- Trunk road in Zinj.
- Zinj Location in Bahrain
- Coordinates: 26°13′13″N 50°34′6″E﻿ / ﻿26.22028°N 50.56833°E
- Country: Bahrain
- Governorate: Capital Governorate

= Zinj, Bahrain =

Zinj (الزنج) is a suburb in the city of Manama, the capital of Bahrain.

==Etymology==
The word Zinj eventually comes from Persian zang (زنگ /[zæŋ]/), meaning "black". The general belief amongst Bahraini scholars is that the reason why the suburb literally translates to "negros" or "blackamoors", is because it pertains to the African slaves who were sold there. Some foreign scholars disagree and claim that it is named after the Zanj Rebellion against the Abbasid caliphate in the 9th century.

==Geography==

Hala Plaza complex in Zinj.

Zinj lies in the southern part of Manama and lies adjacent to the Shaikh Isa Bin Salman highway which eventually leads to the King Fahd Causeway to neighbouring Saudi Arabia. Zinj is included in the country's planned national light railway network.

The suburb is divided into two sections: New Zinj and Old Zinj. New Zinj consists of spacious villas, many overlooking the sea front and Tubli Bay. Old Zinj is an old section adjacent to the village of "Bilad Al Qadeem" (بلاد القديم).

==History==

Old Zinj houses many historical places such as Al-Saboor Mosque, one of the oldest mosques in Bahrain. Al Saboor Mosque is uniquely known to have no ceiling since all efforts to build one have failed.

In J. G. Lorimer's Gazetteer of the Persian Gulf, it is mentioned that 30 huts belonging to the Baharna are located in the village, and that cement is locally produced in 1908. His account also mentions extensive cultivation of well-irrigated date palms (estimated at 12,000) and farm animals.

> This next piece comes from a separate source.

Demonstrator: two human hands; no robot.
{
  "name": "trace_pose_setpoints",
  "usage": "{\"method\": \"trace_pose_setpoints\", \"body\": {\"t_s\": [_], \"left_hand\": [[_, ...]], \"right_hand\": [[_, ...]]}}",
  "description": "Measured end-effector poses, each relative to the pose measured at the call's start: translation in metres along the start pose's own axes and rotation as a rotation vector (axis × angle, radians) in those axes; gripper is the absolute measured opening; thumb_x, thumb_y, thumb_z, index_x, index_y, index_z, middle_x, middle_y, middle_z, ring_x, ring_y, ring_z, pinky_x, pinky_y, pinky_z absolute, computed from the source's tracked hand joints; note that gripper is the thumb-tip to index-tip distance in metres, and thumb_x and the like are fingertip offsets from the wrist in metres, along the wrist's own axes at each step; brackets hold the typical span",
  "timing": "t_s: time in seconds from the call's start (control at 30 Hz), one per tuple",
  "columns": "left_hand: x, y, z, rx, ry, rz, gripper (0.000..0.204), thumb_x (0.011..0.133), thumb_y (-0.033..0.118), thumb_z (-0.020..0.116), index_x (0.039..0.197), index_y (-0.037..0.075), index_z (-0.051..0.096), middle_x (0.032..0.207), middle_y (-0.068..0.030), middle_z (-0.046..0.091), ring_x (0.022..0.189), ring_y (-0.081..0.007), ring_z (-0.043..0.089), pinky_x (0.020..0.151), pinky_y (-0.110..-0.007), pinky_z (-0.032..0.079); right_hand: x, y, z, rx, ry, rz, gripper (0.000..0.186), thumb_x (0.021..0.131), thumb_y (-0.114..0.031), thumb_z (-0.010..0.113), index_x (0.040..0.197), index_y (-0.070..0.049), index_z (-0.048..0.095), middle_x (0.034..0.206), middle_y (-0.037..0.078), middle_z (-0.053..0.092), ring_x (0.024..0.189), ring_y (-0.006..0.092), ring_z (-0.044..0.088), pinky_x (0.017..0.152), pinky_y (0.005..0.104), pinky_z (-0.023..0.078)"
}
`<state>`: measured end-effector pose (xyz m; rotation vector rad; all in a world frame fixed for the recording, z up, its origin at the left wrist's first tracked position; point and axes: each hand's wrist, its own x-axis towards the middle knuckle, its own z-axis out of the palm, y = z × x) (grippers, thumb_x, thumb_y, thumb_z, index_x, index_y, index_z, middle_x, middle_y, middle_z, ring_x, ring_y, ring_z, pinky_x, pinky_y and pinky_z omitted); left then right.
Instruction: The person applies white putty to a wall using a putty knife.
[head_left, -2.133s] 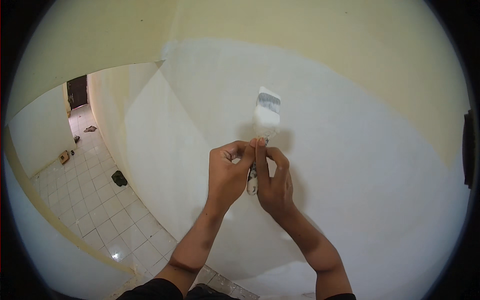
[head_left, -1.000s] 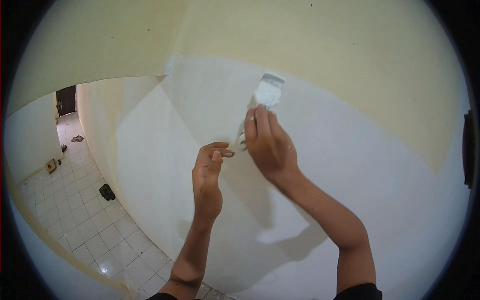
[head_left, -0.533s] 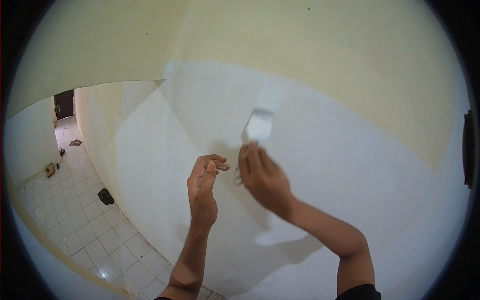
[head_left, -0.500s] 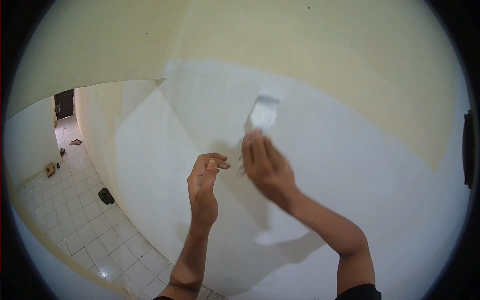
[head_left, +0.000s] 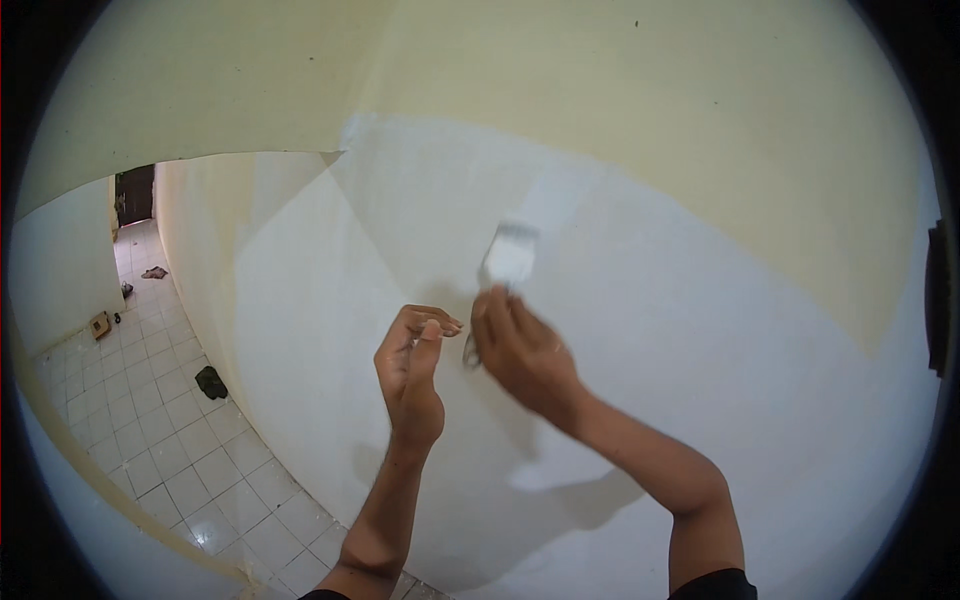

Zinj is the home of several foreign embassies including those of the United States of America, Philippines, Indonesia, and Russia, while also being the previous location of the embassy of Pakistan. In April 2002, large pro-Palestinian demonstrations, numbering up to 20,000, were held in front of the American embassy, in which a Bahraini citizen was killed and around 100 injured after the American embassy was attacked with petrol bombs and stones. A similar protest was held in 2003, in the run-up to the Iraq War. Several roads in Zinj were barricaded with concrete blocks, and special security forces were frequently seen in the area at night during the 2000s.

== Economy ==

Galleria mall in Zinj

The area has undergone extensive commercial development in the 2010s alongside the neighbouring suburb of Seqaya, with the Galleria mall opening in 2015 in addition to other malls such as Hayat Mall, Tala Plaza and Hala Plaza. New Millennium School-DPS is a notable CBSE school in the area. Adhari Park, a popular amusement park, is situated in the area as is Al Jazira Supermarket and the Bahrain Writers Association.

==Sports==

Al-Ahli Club and its stadium are located in Zinj. Al-Ahli Stadium holds League A and B football matches. Al-Ahli club is one of the oldest sports club in the country and region. The club is famous for winning various regional competitions in football, basketball, and volleyball. The club is also known for nurturing then star national football player Ala'a Hubail in the 2000s.